In the said statement issued by its Acting Director, Information, Mr. Soji Oye, after the council completed an emergency meeting over the October 8 and 9 raids and arrest of seven judges, the NJC said it had just two pending petition against two of the seven arrested judges.
But in a fresh petition dated October 14, 2016, signed and sent to the NJC by its Chairman, Mr. Olanrewaju Suraju, CSNAC said it had as an organisation filed over 10 petitions of misconduct of some judges that the NJC never investigated.
CSNAC’s petition is titled, ‘Cover up of judicial corruption and Impunity by the National Judicial Council’.
Suraju said though a Federal High Court judge, Justice Mohammed Yunusa, had been recommended for compulsory retirement by the NJC, CSNAC’s petition accusing the retired judge of frustrating anti-corruption fight by restraining anti-corruption agencies perpetually from investigating alleged crimes involving billions of naira was never investigated by the NJC.
Suraju said, “Contrary to such claim, CSNAC wishes to state that the deliberate refusal of the NJC to investigate and sanction judges accused of corruption, abuse of office and other acts of misconduct by members of the public has encouraged judicial corruption in the country. corruption and impunity is endemic in Nigeria’s judicial system.
“In other words, the outright failure of the judiciary to purge the Nigerian judicial system of corrupt practices has eroded public confidence in the judiciary. Indeed, the disciplinary measures meted out to some erring judges has cast serious doubt on the expressed commitment of the NJC to restore public confidence in the country’s judiciary.”
CSNAC also dismissed the NJC’s claim of being committed to President Muhammadu’s vow to fighting corruption.
The petition also read, “The claim of the NJC that it is committed to the anti corruption policy of the Muhammedu Buhari Administration flies in the face of the granting of frivolous injunctions issued by judges which have frustrated the investigation and prosecution of politically exposed persons and people accused of corruption. In several other cases, judges involved in the trial of corruption cases as well as the appellate courts have granted stay of proceedings to stall the prosecution of corrupt people in the society.
“Apart from the case of Justice Mohammed Yunusa who was recently recommended for retirement by the NJC, no other judge has been sanctioned by the NJC for frustrating the fight against corruption. Even in the case of Justice Yunusa the NJC failed to act until the Civil Society Network Against Corruption (CSNAC) had to compile seven cases in which the judge granted perpetual injunction to restrain the EFCC, ICPC and the offices of the Inspector-General of Police and Attorney-General of the Federation from prosecuting some persons accused of criminal diversion of billions of naira.

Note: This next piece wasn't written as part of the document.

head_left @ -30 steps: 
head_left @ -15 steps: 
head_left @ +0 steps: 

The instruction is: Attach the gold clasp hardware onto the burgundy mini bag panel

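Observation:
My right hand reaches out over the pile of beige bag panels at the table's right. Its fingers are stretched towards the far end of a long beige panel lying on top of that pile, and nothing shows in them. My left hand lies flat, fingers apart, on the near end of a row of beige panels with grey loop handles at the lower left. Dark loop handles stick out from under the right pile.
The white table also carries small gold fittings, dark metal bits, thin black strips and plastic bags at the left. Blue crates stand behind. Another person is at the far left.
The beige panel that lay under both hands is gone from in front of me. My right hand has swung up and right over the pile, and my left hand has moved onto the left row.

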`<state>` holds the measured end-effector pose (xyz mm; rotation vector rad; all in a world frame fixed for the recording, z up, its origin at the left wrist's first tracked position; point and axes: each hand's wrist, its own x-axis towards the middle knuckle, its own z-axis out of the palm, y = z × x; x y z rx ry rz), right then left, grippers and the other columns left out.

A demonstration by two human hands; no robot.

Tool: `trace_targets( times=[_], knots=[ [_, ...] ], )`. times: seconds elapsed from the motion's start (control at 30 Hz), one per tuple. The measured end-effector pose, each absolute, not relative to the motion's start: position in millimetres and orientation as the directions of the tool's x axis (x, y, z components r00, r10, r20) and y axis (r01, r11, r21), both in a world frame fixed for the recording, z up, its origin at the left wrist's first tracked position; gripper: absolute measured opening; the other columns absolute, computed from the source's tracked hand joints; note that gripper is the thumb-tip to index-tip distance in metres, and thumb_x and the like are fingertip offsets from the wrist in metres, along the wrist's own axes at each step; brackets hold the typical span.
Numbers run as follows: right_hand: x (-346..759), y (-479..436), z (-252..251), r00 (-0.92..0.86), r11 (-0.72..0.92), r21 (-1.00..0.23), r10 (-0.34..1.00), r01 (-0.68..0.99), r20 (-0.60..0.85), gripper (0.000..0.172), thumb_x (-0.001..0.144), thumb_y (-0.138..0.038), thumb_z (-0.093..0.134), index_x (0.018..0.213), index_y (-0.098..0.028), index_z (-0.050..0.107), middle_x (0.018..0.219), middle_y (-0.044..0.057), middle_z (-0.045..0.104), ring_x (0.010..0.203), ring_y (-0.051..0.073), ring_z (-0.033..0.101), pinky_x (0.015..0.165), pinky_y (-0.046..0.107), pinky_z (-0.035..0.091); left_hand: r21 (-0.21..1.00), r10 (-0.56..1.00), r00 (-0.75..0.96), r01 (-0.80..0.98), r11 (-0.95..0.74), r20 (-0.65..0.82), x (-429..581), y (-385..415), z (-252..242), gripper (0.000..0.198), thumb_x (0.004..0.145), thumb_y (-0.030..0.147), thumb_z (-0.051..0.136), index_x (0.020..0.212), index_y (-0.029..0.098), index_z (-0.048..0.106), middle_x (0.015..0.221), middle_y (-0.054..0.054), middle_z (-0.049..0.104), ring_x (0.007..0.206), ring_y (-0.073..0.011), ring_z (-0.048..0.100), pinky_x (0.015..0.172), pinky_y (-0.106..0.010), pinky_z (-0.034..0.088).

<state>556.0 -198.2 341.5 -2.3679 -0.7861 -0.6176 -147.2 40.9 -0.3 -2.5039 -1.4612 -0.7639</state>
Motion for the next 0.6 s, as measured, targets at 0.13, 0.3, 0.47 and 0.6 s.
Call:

“There are over 10 petitions forwarded to NJC against the misconducts of judicial officers, and CSNAC queries why the NJC decided not to investigate and sanction judges alleged of judicial corruption in the petitions.
“CSNAC is of firm opinion that corruption and impunity in the judiciary pose serious disincentive to credible administration of justice as well impugn on the collective psyche of stakeholders in the judicial system. CSNAC therefore calls on the NJC to join the calls to rid the judiciary of bad eggs, in the interest of justice, democracy and good governance.”